Where The Long Shadows Fall (Beforetheinmostlight) is an EP by English band Current 93. It forms the first part of the Inmost Light trilogy; the second being 1996's All The Pretty Little Horses: The Inmost Light and the last being 1996's The Starres Are Marching Sadly Home (Theinmostlightthirdandfinal).
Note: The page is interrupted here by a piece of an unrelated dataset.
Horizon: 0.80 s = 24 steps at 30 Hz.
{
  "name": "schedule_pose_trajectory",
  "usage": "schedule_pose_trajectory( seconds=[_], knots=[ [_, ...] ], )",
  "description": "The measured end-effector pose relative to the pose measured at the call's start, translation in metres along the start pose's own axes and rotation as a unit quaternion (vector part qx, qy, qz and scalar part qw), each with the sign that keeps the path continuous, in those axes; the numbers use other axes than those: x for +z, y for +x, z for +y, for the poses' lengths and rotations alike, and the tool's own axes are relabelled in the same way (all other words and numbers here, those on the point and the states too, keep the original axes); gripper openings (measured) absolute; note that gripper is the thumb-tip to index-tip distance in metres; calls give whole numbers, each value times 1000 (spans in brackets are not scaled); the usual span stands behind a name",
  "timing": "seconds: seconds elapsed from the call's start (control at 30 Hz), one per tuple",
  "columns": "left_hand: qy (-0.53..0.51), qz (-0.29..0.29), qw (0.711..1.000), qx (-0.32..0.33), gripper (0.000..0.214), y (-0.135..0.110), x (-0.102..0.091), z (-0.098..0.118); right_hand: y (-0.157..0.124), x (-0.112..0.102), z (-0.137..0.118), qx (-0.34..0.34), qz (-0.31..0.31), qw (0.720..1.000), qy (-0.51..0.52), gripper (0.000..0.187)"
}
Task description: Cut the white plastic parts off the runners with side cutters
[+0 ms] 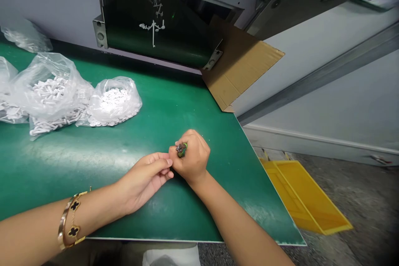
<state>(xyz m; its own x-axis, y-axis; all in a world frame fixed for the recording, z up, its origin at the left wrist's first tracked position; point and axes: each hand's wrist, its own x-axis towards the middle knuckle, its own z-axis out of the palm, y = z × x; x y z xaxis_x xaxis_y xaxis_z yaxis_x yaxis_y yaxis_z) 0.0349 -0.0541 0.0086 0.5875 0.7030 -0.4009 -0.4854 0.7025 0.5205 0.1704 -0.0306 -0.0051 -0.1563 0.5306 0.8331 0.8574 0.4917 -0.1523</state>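
Observation:
My right hand (pixel 191 158) is closed in a fist around a small tool with a green handle (pixel 182 149); its metal tip pokes out at the thumb side. My left hand (pixel 146 178) sits just to its left, fingers pinched together at the fingertips and touching the right hand; what they pinch is too small to make out. Both hands rest low over the green table (pixel 131 133). A gold bracelet with black clover charms (pixel 71 220) is on my left wrist.
Clear plastic bags of small white plastic parts (pixel 110 102) lie at the left, a larger bag (pixel 51 93) beside them. A white sprue (pixel 153 27) lies on the dark conveyor at the back. Cardboard flap (pixel 240 66) at right. Yellow tray (pixel 304 195) on the floor.

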Motion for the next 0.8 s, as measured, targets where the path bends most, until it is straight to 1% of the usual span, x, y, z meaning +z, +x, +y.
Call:
schedule_pose_trajectory(
  seconds=[0.17, 0.37, 0.57, 0.6, 0.67, 0.73, 0.8],
  knots=[
    [1, 8, 1000, -1, 3, 0, -1, -1, 0, 0, -1, -4, -2, 1000, 3, 19],
    [-4, 8, 1000, -1, 5, 2, 0, 0, -1, 0, -1, 31, -14, 999, 16, 20],
    [2, 13, 1000, 3, 7, 3, -1, 0, -3, 3, -2, 40, -20, 999, 25, 20],
    [4, 12, 1000, 5, 7, 3, -1, 0, -3, 4, -2, 56, -23, 998, 33, 20],
    [12, 9, 1000, 8, 8, 2, -2, 0, -4, 6, -4, 109, -32, 992, 59, 20],
    [28, 5, 1000, 8, 10, 2, -3, 1, -5, 7, -5, 171, -46, 980, 88, 19],
    [51, -2, 999, 9, 13, 2, -4, 3, -5, 9, -6, 217, -59, 968, 111, 18]
  ],
)
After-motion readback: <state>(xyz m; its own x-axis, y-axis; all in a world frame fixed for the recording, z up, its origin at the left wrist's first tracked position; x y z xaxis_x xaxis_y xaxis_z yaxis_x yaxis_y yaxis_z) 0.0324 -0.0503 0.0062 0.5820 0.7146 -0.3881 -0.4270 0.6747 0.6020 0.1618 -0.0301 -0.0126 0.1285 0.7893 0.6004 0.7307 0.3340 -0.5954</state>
The piece consists of David Tibet's spoken and whispered vocals over eerie noises and the "long shadows" loop, which is a sample of Alessandro Moreschi, the only castrato who made recordings, singing "Domine, Domine". Barely audible at the end of the piece is John Balance speaking the improvised phrase, "Why can't we all just walk away?" A 17-second excerpt of "The Frolic", from All the Pretty Little Horses, appears as a hidden track.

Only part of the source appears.